State v. Meek
2017 Ohio 9258
Ohio Ct. App.2017Background
- In August 2014 Jonza Meek was indicted for aggravated robbery (with firearm spec), felonious assault (with firearm specs), improperly discharging a firearm into a habitation, and two weapons-under-disability counts (bench-tried later). A child (J.W.) was struck by a bullet during the incident.
- Eyewitness Shawn Nelms identified Meek at trial as (1) the man who held a gun to his head during an earlier robbery and (2) the passenger who fired from a passing car on August 25, 2014. Neighbor Suntina Ussury corroborated seeing the passenger fire.
- Nelms initially hesitated to cooperate, identified Meek from color photo arrays, and testified at trial identifying Meek as the shooter.
- After conviction, Nelms recanted at a Crim.R. 33 hearing, saying he now believed he had misidentified Meek based on jail conversations; he refused to name who told him that.

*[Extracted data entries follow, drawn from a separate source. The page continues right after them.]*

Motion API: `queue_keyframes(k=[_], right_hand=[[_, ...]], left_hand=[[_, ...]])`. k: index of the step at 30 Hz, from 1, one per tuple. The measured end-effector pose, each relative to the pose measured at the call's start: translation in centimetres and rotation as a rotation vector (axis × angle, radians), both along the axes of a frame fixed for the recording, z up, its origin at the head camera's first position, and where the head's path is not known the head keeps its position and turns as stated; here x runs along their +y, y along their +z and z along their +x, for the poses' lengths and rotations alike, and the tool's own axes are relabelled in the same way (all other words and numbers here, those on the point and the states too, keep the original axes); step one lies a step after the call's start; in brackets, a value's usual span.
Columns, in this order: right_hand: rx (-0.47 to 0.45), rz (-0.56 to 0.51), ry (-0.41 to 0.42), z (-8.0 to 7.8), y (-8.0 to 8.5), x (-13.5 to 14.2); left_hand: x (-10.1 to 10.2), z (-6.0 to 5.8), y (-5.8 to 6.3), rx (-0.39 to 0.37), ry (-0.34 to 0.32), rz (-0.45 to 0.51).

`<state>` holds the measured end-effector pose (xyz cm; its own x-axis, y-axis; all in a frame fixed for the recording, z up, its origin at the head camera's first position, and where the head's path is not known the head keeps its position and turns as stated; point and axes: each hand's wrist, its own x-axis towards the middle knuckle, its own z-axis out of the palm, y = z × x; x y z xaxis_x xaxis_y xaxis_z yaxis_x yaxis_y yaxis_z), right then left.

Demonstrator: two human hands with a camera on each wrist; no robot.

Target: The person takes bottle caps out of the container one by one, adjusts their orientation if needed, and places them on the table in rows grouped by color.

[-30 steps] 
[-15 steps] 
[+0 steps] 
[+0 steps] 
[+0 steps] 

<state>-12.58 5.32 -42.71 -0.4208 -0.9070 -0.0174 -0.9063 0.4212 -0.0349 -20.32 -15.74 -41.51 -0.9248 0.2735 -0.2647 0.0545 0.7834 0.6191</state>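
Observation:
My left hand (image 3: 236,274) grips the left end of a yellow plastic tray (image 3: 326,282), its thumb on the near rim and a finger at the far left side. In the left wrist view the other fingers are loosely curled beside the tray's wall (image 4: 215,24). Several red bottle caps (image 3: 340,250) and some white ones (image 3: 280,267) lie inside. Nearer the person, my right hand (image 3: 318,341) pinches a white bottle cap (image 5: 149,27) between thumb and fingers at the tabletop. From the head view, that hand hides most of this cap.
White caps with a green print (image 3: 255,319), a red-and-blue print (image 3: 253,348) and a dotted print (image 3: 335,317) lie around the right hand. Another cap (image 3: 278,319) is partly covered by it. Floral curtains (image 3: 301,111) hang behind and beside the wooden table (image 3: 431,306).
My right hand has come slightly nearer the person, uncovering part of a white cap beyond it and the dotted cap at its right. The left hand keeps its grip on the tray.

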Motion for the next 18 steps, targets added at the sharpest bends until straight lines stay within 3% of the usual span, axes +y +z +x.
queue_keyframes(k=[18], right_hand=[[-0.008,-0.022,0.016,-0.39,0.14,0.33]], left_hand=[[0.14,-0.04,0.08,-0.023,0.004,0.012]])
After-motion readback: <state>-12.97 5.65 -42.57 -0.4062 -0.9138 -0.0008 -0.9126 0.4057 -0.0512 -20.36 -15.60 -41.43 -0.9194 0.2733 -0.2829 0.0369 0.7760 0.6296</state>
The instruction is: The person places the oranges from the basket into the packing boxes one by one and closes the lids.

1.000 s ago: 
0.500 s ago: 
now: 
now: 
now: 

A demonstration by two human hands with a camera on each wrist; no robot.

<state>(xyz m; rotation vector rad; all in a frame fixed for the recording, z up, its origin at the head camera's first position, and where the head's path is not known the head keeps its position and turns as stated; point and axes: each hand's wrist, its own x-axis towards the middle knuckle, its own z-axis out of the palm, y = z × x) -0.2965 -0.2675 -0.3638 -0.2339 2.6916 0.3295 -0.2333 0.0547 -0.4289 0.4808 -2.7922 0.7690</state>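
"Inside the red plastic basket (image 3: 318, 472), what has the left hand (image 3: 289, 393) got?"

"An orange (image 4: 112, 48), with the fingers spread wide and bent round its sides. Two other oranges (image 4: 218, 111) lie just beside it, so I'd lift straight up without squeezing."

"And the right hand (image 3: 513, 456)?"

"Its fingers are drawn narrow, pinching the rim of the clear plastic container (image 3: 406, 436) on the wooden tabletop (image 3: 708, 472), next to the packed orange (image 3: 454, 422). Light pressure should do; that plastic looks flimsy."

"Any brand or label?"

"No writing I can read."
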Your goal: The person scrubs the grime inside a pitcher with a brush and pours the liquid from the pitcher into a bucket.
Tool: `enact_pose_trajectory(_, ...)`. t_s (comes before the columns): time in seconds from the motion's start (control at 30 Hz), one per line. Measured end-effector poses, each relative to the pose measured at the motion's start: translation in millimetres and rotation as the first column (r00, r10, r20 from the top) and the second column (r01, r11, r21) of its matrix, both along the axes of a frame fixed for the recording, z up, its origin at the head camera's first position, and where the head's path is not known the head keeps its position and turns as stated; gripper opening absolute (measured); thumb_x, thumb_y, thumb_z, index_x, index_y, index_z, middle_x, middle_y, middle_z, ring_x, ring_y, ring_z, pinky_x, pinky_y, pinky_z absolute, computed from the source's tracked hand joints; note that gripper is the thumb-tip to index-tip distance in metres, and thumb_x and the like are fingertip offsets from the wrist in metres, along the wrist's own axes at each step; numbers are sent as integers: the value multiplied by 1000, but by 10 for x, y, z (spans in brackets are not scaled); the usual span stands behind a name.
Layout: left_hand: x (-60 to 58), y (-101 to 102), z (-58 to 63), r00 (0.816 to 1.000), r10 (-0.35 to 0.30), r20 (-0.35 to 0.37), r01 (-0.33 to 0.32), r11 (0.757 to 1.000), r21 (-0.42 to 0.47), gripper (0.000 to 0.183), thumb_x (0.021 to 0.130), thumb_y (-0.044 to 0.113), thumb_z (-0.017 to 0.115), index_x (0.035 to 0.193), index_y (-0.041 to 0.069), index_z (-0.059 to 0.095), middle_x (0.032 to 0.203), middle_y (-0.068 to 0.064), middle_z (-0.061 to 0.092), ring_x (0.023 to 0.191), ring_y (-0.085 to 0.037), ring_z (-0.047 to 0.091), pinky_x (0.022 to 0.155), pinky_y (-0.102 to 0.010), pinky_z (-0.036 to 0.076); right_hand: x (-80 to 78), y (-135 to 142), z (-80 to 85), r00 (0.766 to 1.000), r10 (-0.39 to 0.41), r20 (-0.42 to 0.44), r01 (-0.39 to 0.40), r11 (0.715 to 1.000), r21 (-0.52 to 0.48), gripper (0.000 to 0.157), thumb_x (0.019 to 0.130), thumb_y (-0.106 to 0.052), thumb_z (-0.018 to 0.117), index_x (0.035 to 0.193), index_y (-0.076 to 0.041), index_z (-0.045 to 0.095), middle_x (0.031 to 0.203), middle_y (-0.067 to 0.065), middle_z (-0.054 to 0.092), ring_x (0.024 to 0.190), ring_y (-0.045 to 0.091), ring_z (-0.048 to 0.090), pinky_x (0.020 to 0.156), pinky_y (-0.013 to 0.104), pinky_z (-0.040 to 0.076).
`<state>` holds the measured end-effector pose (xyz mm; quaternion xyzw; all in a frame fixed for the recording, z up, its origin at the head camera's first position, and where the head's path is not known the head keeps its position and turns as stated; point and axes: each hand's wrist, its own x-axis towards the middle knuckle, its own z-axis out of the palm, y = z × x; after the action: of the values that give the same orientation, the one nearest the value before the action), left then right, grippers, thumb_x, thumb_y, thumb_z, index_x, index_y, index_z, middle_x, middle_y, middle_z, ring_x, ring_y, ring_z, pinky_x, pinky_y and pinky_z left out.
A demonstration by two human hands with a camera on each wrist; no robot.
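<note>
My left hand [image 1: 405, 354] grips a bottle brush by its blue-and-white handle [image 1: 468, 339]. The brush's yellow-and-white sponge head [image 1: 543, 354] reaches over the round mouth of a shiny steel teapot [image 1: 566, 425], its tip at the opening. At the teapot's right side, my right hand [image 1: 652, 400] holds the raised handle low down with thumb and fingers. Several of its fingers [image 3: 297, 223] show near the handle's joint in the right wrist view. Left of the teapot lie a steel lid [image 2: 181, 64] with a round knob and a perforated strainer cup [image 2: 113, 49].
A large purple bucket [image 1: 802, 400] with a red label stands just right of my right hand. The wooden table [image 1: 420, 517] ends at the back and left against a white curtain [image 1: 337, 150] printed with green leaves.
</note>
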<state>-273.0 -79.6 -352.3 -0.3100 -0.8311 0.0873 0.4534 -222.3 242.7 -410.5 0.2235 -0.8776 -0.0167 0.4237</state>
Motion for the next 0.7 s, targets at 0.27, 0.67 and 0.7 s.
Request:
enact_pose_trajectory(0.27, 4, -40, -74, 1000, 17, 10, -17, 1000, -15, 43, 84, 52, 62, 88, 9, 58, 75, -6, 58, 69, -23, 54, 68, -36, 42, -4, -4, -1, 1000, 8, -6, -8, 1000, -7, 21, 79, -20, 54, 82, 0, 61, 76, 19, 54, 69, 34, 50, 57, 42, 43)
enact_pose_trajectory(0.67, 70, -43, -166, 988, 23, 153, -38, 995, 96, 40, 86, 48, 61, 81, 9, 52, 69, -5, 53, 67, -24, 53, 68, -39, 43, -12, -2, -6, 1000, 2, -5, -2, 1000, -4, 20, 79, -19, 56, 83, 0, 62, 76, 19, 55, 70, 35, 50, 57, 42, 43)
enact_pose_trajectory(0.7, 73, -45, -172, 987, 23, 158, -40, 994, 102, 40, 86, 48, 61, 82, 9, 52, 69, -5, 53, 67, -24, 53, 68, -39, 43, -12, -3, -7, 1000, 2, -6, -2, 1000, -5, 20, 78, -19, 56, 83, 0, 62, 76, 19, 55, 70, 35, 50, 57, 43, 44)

Trial court found the recantation not credible and denied a new trial.
- Jury convicted Meek on aggravated robbery, felonious assault, and improper discharge of a firearm (with firearm specifications); Meek sentenced to a total of 14 years. Appellant appealed on sufficiency, manifest weight, and denial of new trial grounds.
Issues
| Issue | State's Argument | Meek's Argument | Held |
|---|---|---|---|
| 1) Sufficiency of evidence (Crim.R. 29) | Evidence (Nelms and Ussury IDs, injury to J.W., photo arrays) if believed proves elements beyond reasonable doubt | IDs were unreliable; witnesses uncertain; alibi evidence undermines identity | Affirmed. Viewed in light most favorable to State, evidence sufficient to support convictions |
| 2) Manifest weight of the evidence | Credible eyewitness testimony and corroboration outweigh alibi witnesses; jury entitled to disbelieve alibi | Verdict against the greater weight of evidence due to shaky witness ID and alibis | Affirmed. Court found jury's credibility findings reasonable and not a manifest miscarriage of justice |
| 3) Motion for new trial based on recanted testimony (Crim.R. 33) | Recantation was not credible (refused to ID sources, jail calls not produced, jail calls showed fear/retribution motives); original trial testimony credible and corroborated | Nelms recantation is newly discovered material evidence that would likely produce different result | Affirmed. Trial court did not abuse discretion in finding recantation not credible; no basis for new trial |
Key Cases Cited
- Eastley v. Volkman, 132 Ohio St.3d 328 (Ohio 2012) (standard for sufficiency vs. manifest weight review)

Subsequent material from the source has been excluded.